### [Your goal]
Quote the lines of the data below verbatim, beginning at the line that contains "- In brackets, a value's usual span" and ending at the last line, both included, and excluding pictures.

-----

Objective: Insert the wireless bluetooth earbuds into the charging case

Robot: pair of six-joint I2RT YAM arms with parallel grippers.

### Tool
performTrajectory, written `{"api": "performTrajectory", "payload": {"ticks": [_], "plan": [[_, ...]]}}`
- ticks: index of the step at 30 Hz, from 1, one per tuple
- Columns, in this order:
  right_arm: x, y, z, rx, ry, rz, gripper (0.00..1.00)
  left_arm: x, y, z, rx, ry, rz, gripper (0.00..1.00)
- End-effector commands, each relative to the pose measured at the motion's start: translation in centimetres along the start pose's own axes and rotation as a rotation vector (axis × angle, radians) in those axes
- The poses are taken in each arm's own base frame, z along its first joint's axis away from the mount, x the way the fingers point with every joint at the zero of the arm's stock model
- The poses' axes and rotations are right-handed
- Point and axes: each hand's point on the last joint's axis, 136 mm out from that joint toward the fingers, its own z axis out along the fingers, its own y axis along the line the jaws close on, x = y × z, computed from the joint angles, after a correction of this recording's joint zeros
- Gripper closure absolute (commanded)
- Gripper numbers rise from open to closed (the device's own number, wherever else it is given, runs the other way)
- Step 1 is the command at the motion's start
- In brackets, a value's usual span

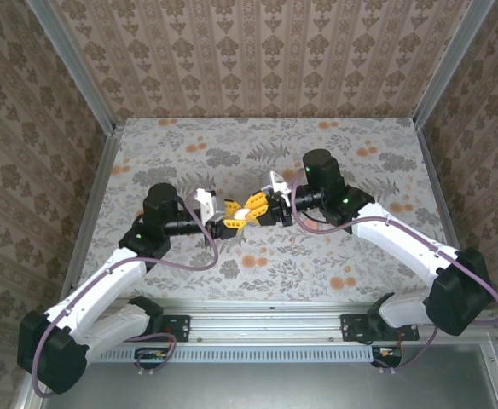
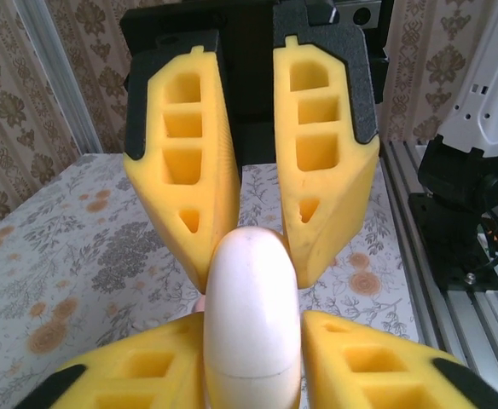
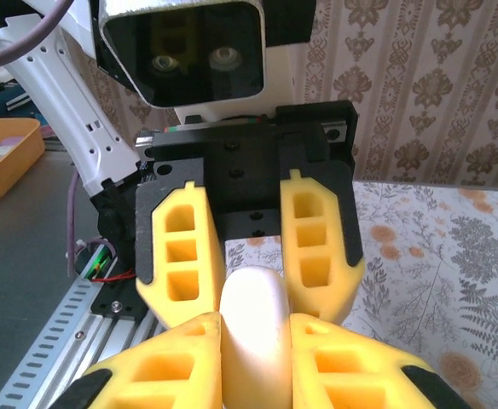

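Progress looks early, as far as can be judged. Above the flowered table (image 1: 189,145) the two arms meet nose to nose at mid-table, and both are busy with the charging case (image 2: 251,290) rather than with any earbud. The left gripper (image 2: 253,328) has its yellow fingers set narrow against both flanks of the case's near end. The right gripper (image 3: 254,322) is clamped narrow on the opposite end, so the white oval shell hangs between them, clear of the cloth.

What is left seems to be nearly all of it: getting the lid up, fetching the earbuds and seating them.

An orange tray (image 3: 14,170) sits on the dark surface off the table's edge, well apart from the grippers. It holds a few pale pieces, bluish and pinkish, too blurred to name. The case is the smaller container. The left wrist view shows a thin seam line round it with no gap, so it reads as closed. What lies inside it is hidden.
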Motion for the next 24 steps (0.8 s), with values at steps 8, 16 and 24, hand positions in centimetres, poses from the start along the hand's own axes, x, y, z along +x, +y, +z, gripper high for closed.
{"api": "performTrajectory", "payload": {"ticks": [8,16,24], "plan": [[-1.31,0.72,-0.59,-0.013,-0.037,-0.029,0.8,-0.27,-0.45,-0.03,0.017,-0.013,0.014,0.71],[-0.94,0.47,-0.48,-0.001,-0.023,-0.016,0.69,-0.51,-0.31,-0.06,0.011,-0.018,0.016,0.83],[-0.8,-0.08,0.05,0.012,-0.007,-0.007,0.5,-0.62,-0.31,-0.08,0.01,-0.019,0.016,0.83]]}}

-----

### [Response area]
- In brackets, a value's usual span


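Progress looks early, as far as can be judged. Above the flowered table (image 1: 189,145) the two arms meet nose to nose at mid-table, and both are busy with the charging case (image 2: 251,290) rather than with any earbud. The left gripper (image 2: 253,328) has its yellow fingers set narrow against both flanks of the case's near end. The right gripper (image 3: 254,322) is clamped narrow on the opposite end, so the white oval shell hangs between them, clear of the cloth.

What is left seems to be nearly all of it: getting the lid up, fetching the earbuds and seating them.

An orange tray (image 3: 14,170) sits on the dark surface off the table's edge, well apart from the grippers. It holds a few pale pieces, bluish and pinkish, too blurred to name. The case is the smaller container. The left wrist view shows a thin seam line round it with no gap, so it reads as closed. What lies inside it is hidden.
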Motion for the next 24 steps (0.8 s), with values at steps 8, 16 and 24, hand positions in centimetres, poses from the start along the hand's own axes, x, y, z along +x, +y, +z, gripper high for closed.
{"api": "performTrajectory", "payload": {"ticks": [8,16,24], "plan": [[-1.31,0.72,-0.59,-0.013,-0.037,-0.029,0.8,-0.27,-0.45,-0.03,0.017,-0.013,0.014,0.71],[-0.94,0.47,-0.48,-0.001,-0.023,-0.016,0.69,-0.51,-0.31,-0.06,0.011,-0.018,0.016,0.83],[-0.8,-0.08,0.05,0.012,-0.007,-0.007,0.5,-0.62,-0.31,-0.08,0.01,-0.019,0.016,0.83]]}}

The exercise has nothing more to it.